Thank you, stbalbach; this is good news about a good idea, although I glumly assume that even if there's a great flowering of Arabic literature, I won't be able to read much of it, since the state of literary translation, at least in the U.S., is so lamentably, abominably poor. There are only so many quirky go-getting Swedish cardboard heiresses to go around.

And what's up with that Jerusalem Post article? It comes across as both perfunctory and condescending - so polite and downright civilized of those beturbanned rubes to not waste time complaining about the U.S. or Israel - as if an intern is lazily transcribing a press release and throwing in his cultural misconceptions for added color, then I get to the end and discover that the guy's an advisor to the prize. I think the prize would do well to dispense with the burned-out sub-Greene British diplomats and let the writers speak to the world themselves.
posted by dyoneo at 10:24 AM on March 18, 2008


what's up with that Jerusalem Post article?

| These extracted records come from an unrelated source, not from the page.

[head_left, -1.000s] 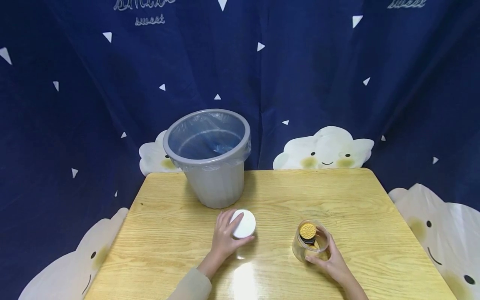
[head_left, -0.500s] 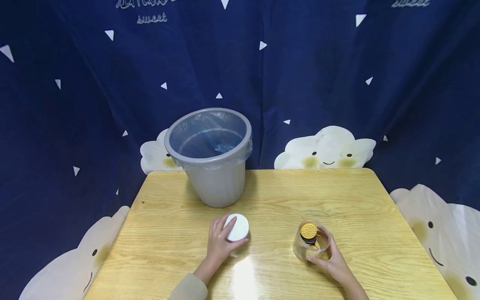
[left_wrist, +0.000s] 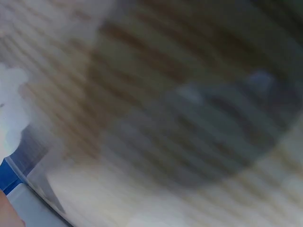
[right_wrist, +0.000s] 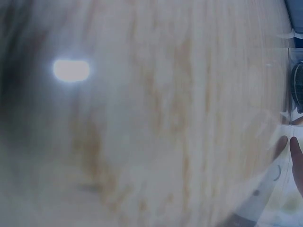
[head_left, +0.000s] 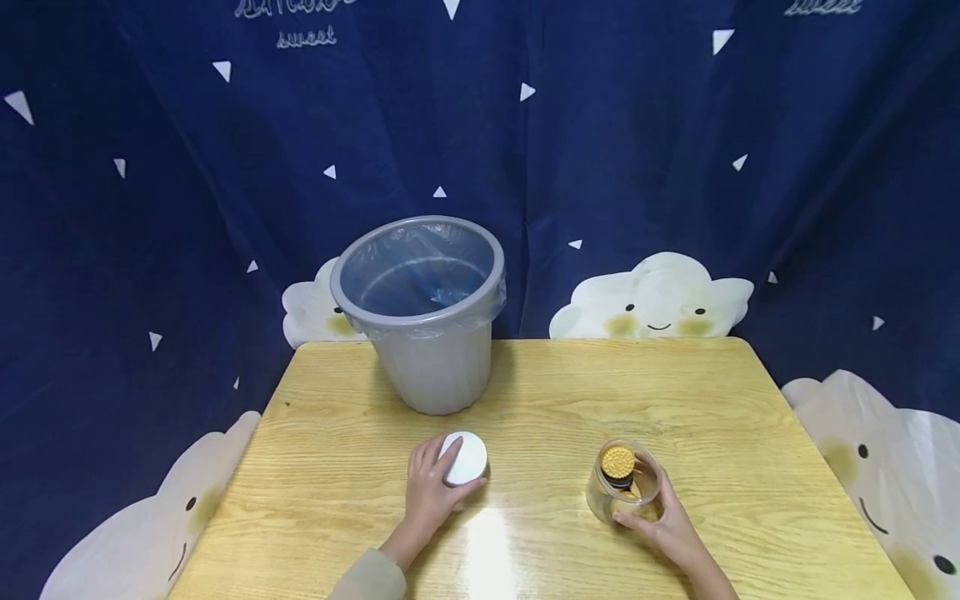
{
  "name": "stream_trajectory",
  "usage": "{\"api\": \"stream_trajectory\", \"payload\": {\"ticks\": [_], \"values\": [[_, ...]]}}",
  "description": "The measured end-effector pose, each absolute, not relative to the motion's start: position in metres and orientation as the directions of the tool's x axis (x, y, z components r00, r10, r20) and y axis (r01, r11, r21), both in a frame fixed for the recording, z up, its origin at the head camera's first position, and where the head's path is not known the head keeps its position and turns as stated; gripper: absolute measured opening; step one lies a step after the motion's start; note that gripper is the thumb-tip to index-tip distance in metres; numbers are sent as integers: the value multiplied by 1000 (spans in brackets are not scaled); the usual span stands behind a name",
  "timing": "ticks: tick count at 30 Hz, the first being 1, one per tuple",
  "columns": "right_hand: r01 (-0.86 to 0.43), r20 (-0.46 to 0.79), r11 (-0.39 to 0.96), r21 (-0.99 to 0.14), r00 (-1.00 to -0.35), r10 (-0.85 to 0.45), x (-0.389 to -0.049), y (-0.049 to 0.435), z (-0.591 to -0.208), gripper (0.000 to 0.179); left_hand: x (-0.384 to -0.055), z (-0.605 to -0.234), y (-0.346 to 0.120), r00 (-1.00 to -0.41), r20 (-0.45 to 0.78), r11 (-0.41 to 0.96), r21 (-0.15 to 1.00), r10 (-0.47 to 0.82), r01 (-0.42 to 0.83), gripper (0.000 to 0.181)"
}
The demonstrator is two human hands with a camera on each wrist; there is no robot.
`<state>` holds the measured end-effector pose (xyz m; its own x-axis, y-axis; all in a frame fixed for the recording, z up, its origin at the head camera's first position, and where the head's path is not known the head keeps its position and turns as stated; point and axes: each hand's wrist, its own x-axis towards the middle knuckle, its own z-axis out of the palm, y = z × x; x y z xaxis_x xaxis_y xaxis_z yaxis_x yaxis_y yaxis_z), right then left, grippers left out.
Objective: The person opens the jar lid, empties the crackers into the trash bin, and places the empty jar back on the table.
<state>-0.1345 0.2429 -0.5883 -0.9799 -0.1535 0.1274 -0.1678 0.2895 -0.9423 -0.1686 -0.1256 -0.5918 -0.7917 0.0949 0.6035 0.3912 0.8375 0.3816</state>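
Observation:
In the head view my left hand (head_left: 429,490) holds a white round lid (head_left: 467,459), thumb on its near side and fingers on its far left side. Whether the lid touches the table is unclear. To the right, my right hand (head_left: 663,523) grips a clear, open-topped jar (head_left: 597,498) from its right side. Inside the jar stands something with a bumpy yellow round top (head_left: 618,462) and a black band below it; its lower part is hard to make out. Both wrist views are mostly blurred table; a fingertip (left_wrist: 7,215) shows at the left wrist view's lower left corner.
A grey bin (head_left: 442,375) with a clear plastic liner stands at the table's back left, beyond my left hand. The wooden table (head_left: 645,383) ends at a dark blue curtain (head_left: 637,150) printed with clouds and triangles.
My left hand has moved left and a little nearer with the white lid. The right hand and the jar have stayed in place.

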Motion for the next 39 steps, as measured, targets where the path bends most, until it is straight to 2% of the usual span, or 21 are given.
{"api": "stream_trajectory", "payload": {"ticks": [20,31,39], "values": [[-163,129,289,-943,-983,-132,-135,242,-589,99,-163,-597,-129,-881,464,881,375,91,288,70],[-164,132,278,-947,-983,-129,-135,242,-590,99,-163,-600,-129,-910,400,898,350,114,266,72],[-169,139,280,-945,-983,-123,-135,243,-590,99,-163,-598,-128,-906,401,899,335,133,281,70]]}}
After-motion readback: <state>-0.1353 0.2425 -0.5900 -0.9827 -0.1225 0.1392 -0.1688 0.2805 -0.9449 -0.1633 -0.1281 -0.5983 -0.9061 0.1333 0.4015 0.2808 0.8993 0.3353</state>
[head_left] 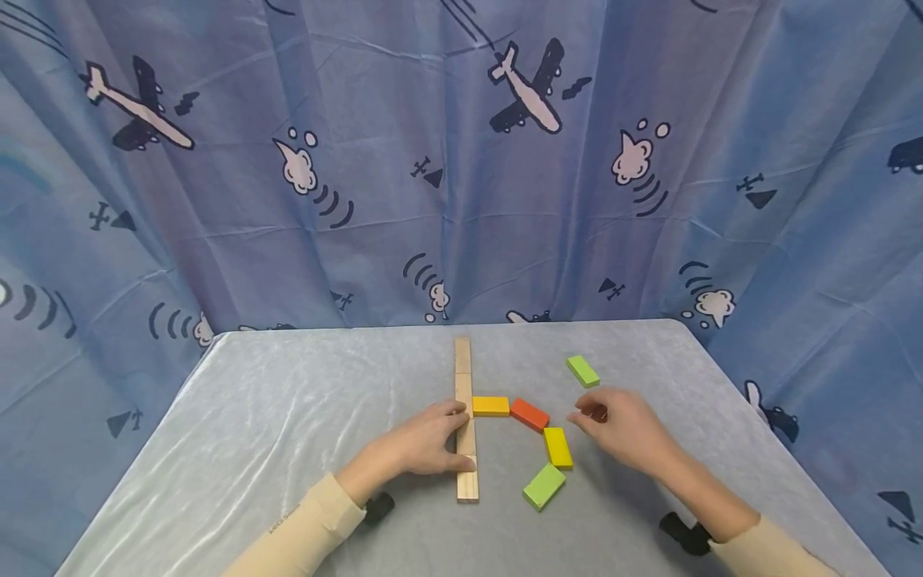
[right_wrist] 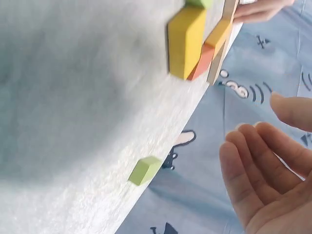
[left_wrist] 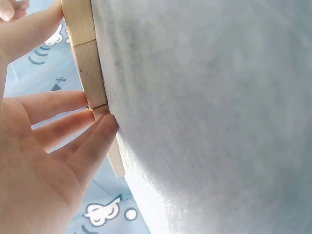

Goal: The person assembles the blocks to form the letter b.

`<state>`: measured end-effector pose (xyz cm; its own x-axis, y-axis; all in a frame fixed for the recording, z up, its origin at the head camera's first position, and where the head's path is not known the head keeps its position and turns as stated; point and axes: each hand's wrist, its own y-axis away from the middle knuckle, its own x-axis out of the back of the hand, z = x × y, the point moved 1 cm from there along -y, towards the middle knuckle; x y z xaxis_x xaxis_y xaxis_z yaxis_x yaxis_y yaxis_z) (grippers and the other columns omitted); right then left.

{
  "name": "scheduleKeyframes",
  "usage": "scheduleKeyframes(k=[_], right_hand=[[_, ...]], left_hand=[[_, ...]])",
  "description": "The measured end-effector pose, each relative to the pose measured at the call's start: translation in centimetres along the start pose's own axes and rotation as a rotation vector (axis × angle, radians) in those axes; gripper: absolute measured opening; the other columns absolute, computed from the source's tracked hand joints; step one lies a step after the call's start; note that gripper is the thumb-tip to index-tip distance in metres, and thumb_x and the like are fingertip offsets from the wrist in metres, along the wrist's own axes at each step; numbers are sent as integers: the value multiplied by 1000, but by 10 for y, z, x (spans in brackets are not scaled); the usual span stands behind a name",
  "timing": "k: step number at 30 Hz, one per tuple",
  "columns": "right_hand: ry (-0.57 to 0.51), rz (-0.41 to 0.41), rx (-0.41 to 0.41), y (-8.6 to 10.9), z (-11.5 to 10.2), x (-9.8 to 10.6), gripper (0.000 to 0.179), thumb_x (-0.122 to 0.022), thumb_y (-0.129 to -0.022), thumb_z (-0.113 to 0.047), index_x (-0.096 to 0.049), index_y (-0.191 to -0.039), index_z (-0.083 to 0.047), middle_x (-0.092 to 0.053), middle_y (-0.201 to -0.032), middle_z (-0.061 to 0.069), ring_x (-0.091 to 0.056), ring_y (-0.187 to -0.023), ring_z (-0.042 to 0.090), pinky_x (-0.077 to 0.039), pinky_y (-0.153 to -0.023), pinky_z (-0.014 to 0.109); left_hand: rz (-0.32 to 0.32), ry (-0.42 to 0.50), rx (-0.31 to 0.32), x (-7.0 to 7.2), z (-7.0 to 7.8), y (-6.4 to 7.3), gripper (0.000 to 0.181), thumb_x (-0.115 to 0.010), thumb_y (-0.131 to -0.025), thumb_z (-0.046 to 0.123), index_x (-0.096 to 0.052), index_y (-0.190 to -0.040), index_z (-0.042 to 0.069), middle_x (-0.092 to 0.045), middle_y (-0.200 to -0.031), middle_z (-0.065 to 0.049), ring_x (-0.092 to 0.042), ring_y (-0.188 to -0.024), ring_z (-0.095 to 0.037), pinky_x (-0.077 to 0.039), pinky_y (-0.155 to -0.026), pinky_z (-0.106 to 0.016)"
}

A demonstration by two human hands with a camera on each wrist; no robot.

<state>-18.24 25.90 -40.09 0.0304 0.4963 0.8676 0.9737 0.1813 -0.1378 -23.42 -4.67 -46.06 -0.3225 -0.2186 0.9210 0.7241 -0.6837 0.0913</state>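
Observation:
Plain wooden blocks (head_left: pixel 463 357) lie end to end in a straight row running away from me. Along the row's left side, my left hand (head_left: pixel 429 441) touches the wood with extended fingers and thumb; the left wrist view has its fingertips (left_wrist: pixel 111 122) against the blocks. From the row's right side an amber block (head_left: pixel 491 406), a red-orange block (head_left: pixel 530 415), a yellow block (head_left: pixel 558 448) and a green block (head_left: pixel 544 486) curve round toward me. My right hand (head_left: pixel 627 429) hovers right of the yellow block, loosely curved, with nothing in its fingers.
A second green block (head_left: pixel 582 371) lies apart, beyond my right hand. A pale cloth covers the table (head_left: pixel 288 401). Behind its far edge hangs a blue curtain (head_left: pixel 404 144) printed with planes and clouds.

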Motion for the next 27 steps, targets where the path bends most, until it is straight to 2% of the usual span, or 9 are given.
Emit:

It's an OpEd, I read his POV within the context of the process of the Middle East becoming secular - part of the larger Islamic Reformation that has been on-going for a while now (with much bloodshed) as Arabic countries find their identity in the modern world. I don't think his views are of an old British colonialist, keeping the 'beturbanned rubes' in their place, but could be wrong.
posted by stbalbach at 11:32 AM on March 18, 2008


That's a justifiable (and almost certainly a fairer) take, although I still don't like how pleased he was that the group managed to get through their discussions without a single mention of the U.S. or Israel. Wouldn't the point be to foster an atmosphere, a set of civil societies, in which anyone can discuss anything, in as wide a variety of ways as possible?

It'd be like setting up a prize for African-American writers; being invited, as a white person, to sit in on the deliberations; and then being impressed that they managed to get through a whole afternoon without blaming white Americans for any social, historical, or cultural ills, or even acknowledging their existence. Would this be an accurate reflection of what they were thinking, of their most intimate experiences and pressing concerns, or a merely political (and polite) concession to the presence of the white person in the room? He believes either that this is some kind of intellectually necessary intermediate deck-clearing stage, to be replaced at some later date by full civil discourse (in which, presumably, the U.S. and Israel are discussed in nuanced and appreciative terms), or that they really shouldn't be discussing the U.S. and Israel at all. The first is condescending, and the second completely antithetical to literature.

But thanks again for the post; this is the kind of thing I come here for.